PERCHE’ LA POLITICA NON E’ PIU’ LIBERA
LO SCANDALO DEI DOSSIERAGGI: SI TRATTA DI TRAFFICI DI INFORMAZIONE GESTITI DA PRIVATI PER SODDISFARE INTERESSI ILLECITI E RICATTI
La parola dossieraggio costella la storia della Prima Repubblica e tutt’ora sappiamo poco su come e quanto ne abbia determinato le vicende. Ma quelli erano dossier costruiti e gestiti da uomini dello Stato con la giustificazione (o l’alibi) della Guerra Fredda.

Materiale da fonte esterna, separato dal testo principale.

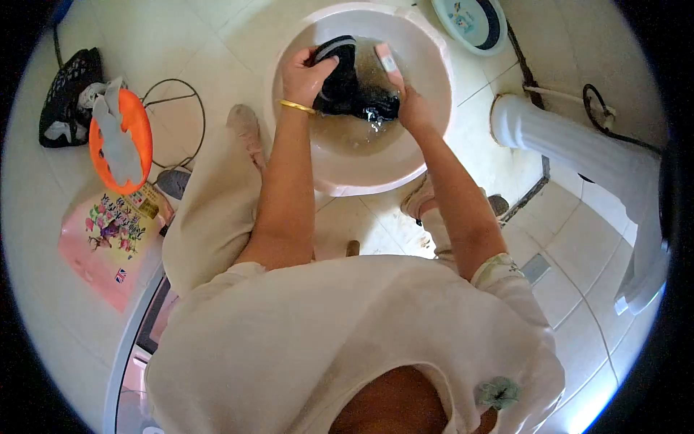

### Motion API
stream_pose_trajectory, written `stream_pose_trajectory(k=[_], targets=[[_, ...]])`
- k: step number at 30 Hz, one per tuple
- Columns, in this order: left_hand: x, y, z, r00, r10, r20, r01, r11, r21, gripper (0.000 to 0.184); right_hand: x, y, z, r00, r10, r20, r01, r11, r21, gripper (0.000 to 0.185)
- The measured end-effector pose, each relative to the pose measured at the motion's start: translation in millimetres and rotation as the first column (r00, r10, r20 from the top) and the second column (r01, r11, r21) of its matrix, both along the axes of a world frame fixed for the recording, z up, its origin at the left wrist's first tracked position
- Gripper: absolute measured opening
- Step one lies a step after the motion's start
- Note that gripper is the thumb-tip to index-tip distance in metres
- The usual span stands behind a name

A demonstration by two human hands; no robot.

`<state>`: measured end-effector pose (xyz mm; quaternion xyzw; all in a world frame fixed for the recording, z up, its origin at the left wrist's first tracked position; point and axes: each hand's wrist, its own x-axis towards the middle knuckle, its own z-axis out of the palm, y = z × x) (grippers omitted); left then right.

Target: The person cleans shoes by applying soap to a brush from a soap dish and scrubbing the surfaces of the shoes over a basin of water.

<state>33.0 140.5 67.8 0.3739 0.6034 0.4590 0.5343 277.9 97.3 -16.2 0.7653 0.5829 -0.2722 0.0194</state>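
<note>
A round pale pink basin holds murky, brownish water. Over it, my left hand, with a yellow bangle at the wrist, grips a black shoe with a grey edge. The shoe's lower part hangs down to the water, where its wet surface shines. My right hand is closed around a brush with a pink and white body, held just right of the shoe; its bristles cannot be made out.
A small pale basin stands at the top right, near a white pipe. On the left lie a black mesh basket, an orange-rimmed container and a pink flowered bag. A thin cable loops beside them.
</note>
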Motion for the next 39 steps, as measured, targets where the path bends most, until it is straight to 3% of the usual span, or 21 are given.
stream_pose_trajectory(k=[1,2,4,7,12,13,16,17,20,21,23,24,25,28,29,30,32,34,37,39], targets=[[-2,2,2,0.995,-0.067,-0.068,0.067,0.998,0.002,0.031,0,0,-6,0.999,-0.033,0.04,0.035,0.998,-0.048,0.033],[-4,2,4,0.982,-0.132,-0.137,0.133,0.991,-0.002,0.033,2,-3,-10,0.999,0.036,0.009,-0.036,0.997,-0.069,0.033],[1,0,2,0.968,-0.08,-0.237,0.094,0.994,0.048,0.032,-1,-16,-1,0.983,0.172,-0.057,-0.178,0.978,-0.109,0.035],[7,0,0,0.94,-0.062,-0.335,0.073,0.997,0.02,0.033,-9,-21,45,0.92,-0.09,-0.382,0.055,0.993,-0.1,0.038],[12,3,3,0.819,-0.129,-0.559,0.131,0.991,-0.037,0.032,-51,-50,155,0.901,-0.004,-0.434,0.076,0.986,0.15,0.036],[14,2,1,0.803,-0.12,-0.584,0.13,0.991,-0.025,0.031,-62,-54,173,0.899,0.031,-0.437,0.059,0.98,0.19,0.035],[17,-3,-22,0.908,0.056,-0.416,-0.051,0.998,0.022,0.028,-85,-52,200,0.914,0.119,-0.387,-0.1,0.993,0.069,0.036],[14,-1,-29,0.812,-0.106,-0.574,0.079,0.994,-0.071,0.026,-90,-47,195,0.907,0.151,-0.393,-0.077,0.977,0.198,0.036],[19,-6,-3,0.752,-0.127,-0.647,0.193,0.981,0.032,0.026,-92,-7,179,0.967,-0.005,-0.254,0.007,1.0,0.007,0.036],[18,-5,6,0.766,-0.168,-0.62,0.193,0.981,-0.028,0.025,-85,-6,161,0.955,0.091,-0.281,-0.04,0.983,0.182,0.035],[11,-5,-23,0.823,-0.106,-0.558,0.133,0.991,0.009,0.024,-90,-31,182,0.947,0.284,-0.151,-0.218,0.912,0.348,0.034],[8,-3,-25,0.85,-0.071,-0.523,0.098,0.995,0.025,0.023,-91,-35,181,0.942,0.304,-0.145,-0.233,0.899,0.371,0.034],[9,-3,-27,0.932,-0.044,-0.359,0.025,0.998,-0.059,0.022,-91,-39,179,0.936,0.323,-0.139,-0.247,0.886,0.393,0.034],[20,-8,-23,0.66,-0.235,-0.714,0.203,0.97,-0.132,0.023,-91,-34,160,0.953,0.139,-0.269,-0.078,0.971,0.225,0.034],[20,-10,-18,0.777,-0.119,-0.618,0.197,0.979,0.059,0.025,-93,-17,166,0.961,0.077,-0.266,-0.042,0.99,0.137,0.035],[19,-10,-17,0.79,-0.137,-0.597,0.18,0.984,0.012,0.025,-96,-5,173,0.966,0.022,-0.258,-0.008,0.998,0.055,0.035],[14,-8,-19,0.814,-0.165,-0.557,0.147,0.986,-0.077,0.027,-98,-10,152,0.972,0.078,-0.222,-0.039,0.984,0.175,0.037],[12,-7,-26,0.782,-0.113,-0.613,0.157,0.988,0.018,0.028,-97,-16,136,0.959,0.07,-0.273,0.0,0.969,0.247,0.037],[10,-8,-24,0.773,-0.149,-0.616,0.162,0.986,-0.034,0.029,-75,0,117,0.968,0.011,-0.25,0.007,0.998,0.068,0.036],[1,-3,-21,0.866,-0.289,-0.408,0.317,0.949,-0.001,0.029,-57,1,119,0.931,-0.029,-0.364,0.069,0.993,0.096,0.036]])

Il dossieraggio dei tempi nuovi, il dossieraggio della Equalize, dei bancari in apparenza innocui, degli hacker capaci di bucare il ministero della Giustizia o la Tim, non può nemmeno ammantarsi di quel sottile velo di ipocrisia.
Sono traffici di informazioni gestiti da privati per soddisfare interessi di cui abbiamo appena percepito le dimensioni e l’appetito: l’ultima inchiesta ruota intorno a ottocentomila rapporti tratti dalle banche dati delle forze dell’ordine, compresi documenti di interesse per la sicurezza nazionale, compresi leak sulle massime cariche dello Stato.
Dobbiamo per forza immaginare che questa enorme massa di accessi illegali abbia avuto committenti o sia stata comunque giudicata commerciabile perché utilizzabile a fini di ricatto.
E dobbiamo per forza chiederci: come è possibile fare politica, governare ma anche fare opposizione, nell’era dei dossieraggi 2.0?
È una domanda che è stata a lungo elusa. Mentre il mercato delle spiate si sviluppava, cresceva, arruolava ex-poliziotti di prestigio, manovalanza con accesso agli schedari di ogni istituzione della sicurezza, l’attenzione della politica è rimasta fissa (stavolta sì, in modo ossessivo) sulle intercettazioni giudiziarie, la branca più sorvegliata e di sicuro più attentamente regolata delle «intromissioni» nelle nostre esistenze. Lì agisce un potere dello Stato.
Lì ci sono regole, autorizzazioni da dare e avere, persone che ne rispondono, e tuttavia almeno da un paio di decenni è solo di questo che si parla, solo su questo si legifera e si agisce. Il resto, la vasta attività di intelligence privata e senza controllo, o è sfuggita ai radar oppure, ed è l’ipotesi più grave, è stata protetta perché giudicata una risorsa in casi di necessità.
I nomi coinvolti nell’affaire milanese e la loro vasta cerchia di relazioni ci dicono che questa seconda possibilità è concreta. Fornivano un servizio aberrante ma di qualità e interessante per molti. Non solo informazioni vere e segrete ma anche dossier falsi, false chat screditanti, false disavventure giudiziarie all’estero, secondo lo stile più classico di «quelli di prima» che con gli stessi sistemi depistarono gli eventi più tragici della notte della Repubblica.
Ma è proprio il paragone con i vecchi tempi, e la consapevolezza del costo che ha avuto per la nostra vita democratica, a obbligare le classi dirigenti e i partiti a una riflessione. Mezzo secolo dopo gli archivi illegali del Sifar di Francesco De Lorenzo o dell’Ufficio I di Umberto D’Amato, vent’anni dopo i veleni di Pio Pompa, un anno dopo il caso di Pasquale Striano e a pochi giorni da questo nuovo ed enorme affaire Equalize, denunciare genericamente i dossieraggi (magari pensando che prima o poi torneranno utili) non basta più.
Bisogna configurare ogni raccolta dati illegale e ogni costruzione privata di dossier, a qualsiasi titolo eseguita, come un reato di prima classe, un atto potenzialmente eversivo, un modus operandi in conflitto con l’essenza stessa della democrazia oltreché dannoso per singoli che ne sono colpiti, ben oltre le blande e confuse norme dell’attuale codice penale.
Serve, insomma, un collettivo sussulto civico oltre le parti, che troppo spesso hanno agito a corrente alternata sul tema, scandalizzandosi quando colpiva gli amici e minimizzando quando colpiva «gli altri».
Fare politica liberamente, decidere, nominare, criticare o difendere una scelta, sotto la potenziale spada di Damocle dei dossier 2. 0 è impossibile per tutti. Tutti dovrebbero prenderne atto e agire finalmente di conseguenza.